Notably, petitioner did not commence this action to collect past due rent, as it accrued pursuant to the terms of the parties' lease. Petitioner commenced this action as a holdover proceeding after it terminated the lease as a result of respondent-tenant's alleged failure to cure certain breaches, none of which allege the failure to pay rent. Petitioner argues that if it is declared the prevailing party, it is entitled to attorney's fees because it is seeking a money judgment for use and occupancy and cites paragraph 13.2(a)(ii) of the lease in support. That paragraph, as fully set forth above, permits for the recovery of attorney's fees when the landlord brings suit for the collection of rent. Use and occupancy is not rent (see Timur on 5th Ave., Inc. v Rec. Explosion, Inc., 290 A.D.2d 221 [1st Dept 2002]; Eighteen Assocs., LLC v Nanjim Leasing Corp., 257 A.D.2d 559 [2d Dept 1999]). Furthermore, the parties' lease defines both "additional rent" and "basic rent," and neither definition includes payments for use and occupancy upon the termination of the lease (see NYSCEF Doc. No. 10, ¶¶1.1, 1.3).

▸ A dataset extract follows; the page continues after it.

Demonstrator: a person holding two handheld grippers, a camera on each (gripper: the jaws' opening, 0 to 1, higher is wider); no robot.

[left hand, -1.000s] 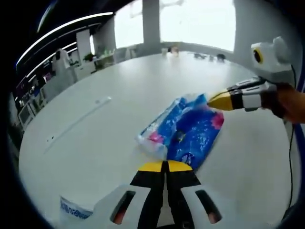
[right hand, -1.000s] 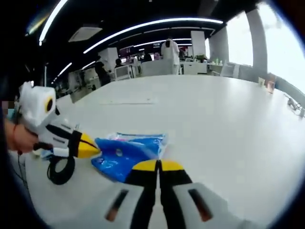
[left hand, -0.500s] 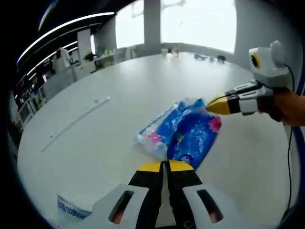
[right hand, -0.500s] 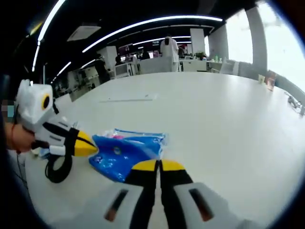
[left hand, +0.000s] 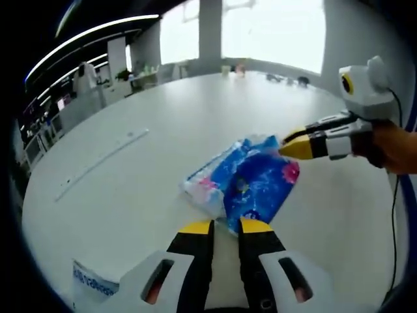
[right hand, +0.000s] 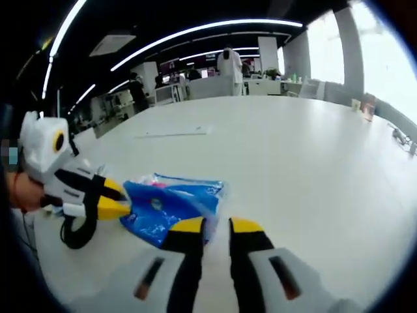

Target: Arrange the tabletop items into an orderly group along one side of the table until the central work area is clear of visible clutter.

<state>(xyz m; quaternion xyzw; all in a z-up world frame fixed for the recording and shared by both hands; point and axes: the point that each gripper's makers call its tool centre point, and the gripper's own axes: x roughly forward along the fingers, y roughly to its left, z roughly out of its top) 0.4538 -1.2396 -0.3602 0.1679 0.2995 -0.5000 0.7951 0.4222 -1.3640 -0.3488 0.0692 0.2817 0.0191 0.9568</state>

Respondents' Motion (Mot. Seq. 002)
Respondent-Tenant's Motion for Summary Judgment
Respondent-Tenant moves for summary judgment dismissing petitioner's petition. Petitioner concedes all defaults listed in its December 6, 2019, notice to cure, except the lack of a certificate of occupancy and the five active Department of Buildings violations, were cured prior to bringing this action (see G. Sprayregen Aff, ¶8). Furthermore, respondent-tenant, through the affidavit of Matthew Sprayregen and other admissible evidence, tendered sufficient evidence eliminating all material issues of fact regarding the following alleged violations in the notice to cure: removing an exterior wooden gravity tank, failure to maintain the elevators, failure to maintain the heating system, failure to maintain the sprinkler system, and failure to maintain proper insurance. Petitioner did not address any of these arguments in its opposition and failed to produce any proof sufficient to establish the existence of unresolved material issues of fact. As such, respondent-tenant's motion for summary judgment is granted to the extent that all claims contained in the December 6, 2019 notice to cure, except those claims relating to the lack of a certificate of occupancy and the five open Department of Buildings violations, are dismissed.
Accordingly, it is
ORDERED that the branch of petitioner's motion (Mot. Seq. 001) seeking summary judgment is denied; it is further
ORDERED that the branch of petitioner's motion (Mot. Seq. 001) seeking dismissal of respondents' affirmative defenses is granted to the extent that respondents' fourth and five affirmative defenses are dismissed, and the portion of respondents' second affirmative defense arguing estoppel is dismissed; and is otherwise denied; it is further
ORDERED that the branch of petitioner's motion (Mot. Seq. 001) seeking dismissal of respondent-tenant's counterclaim is granted and respondent-tenant's counterclaim is dismissed; it is further
ORDERED that the branch of petitioner's motion (Mot. Seq. 001) seeking an award for attorney's fees is denied as premature and the issue is preserved for trial; it is further
ORDERED that respondent's cross motion (Mot. Seq. 002) for summary judgment is granted to the extent that all claims contained petitioner's December 6, 2019 notice to cure, except those claims relating to the lack of a certificate of occupancy and the five open Department of Buildings violations, are dismissed; and is otherwise denied; and it is further
The parties shall appear for conference at the Civil Court, 111 Centre Street, Part 52, New York, New York 10013, on January 31, 2023, at 11:00 am. The clerk of the court is directed to place the matter on the calendar before any judge of this court.
This constitutes the decision and order of this court.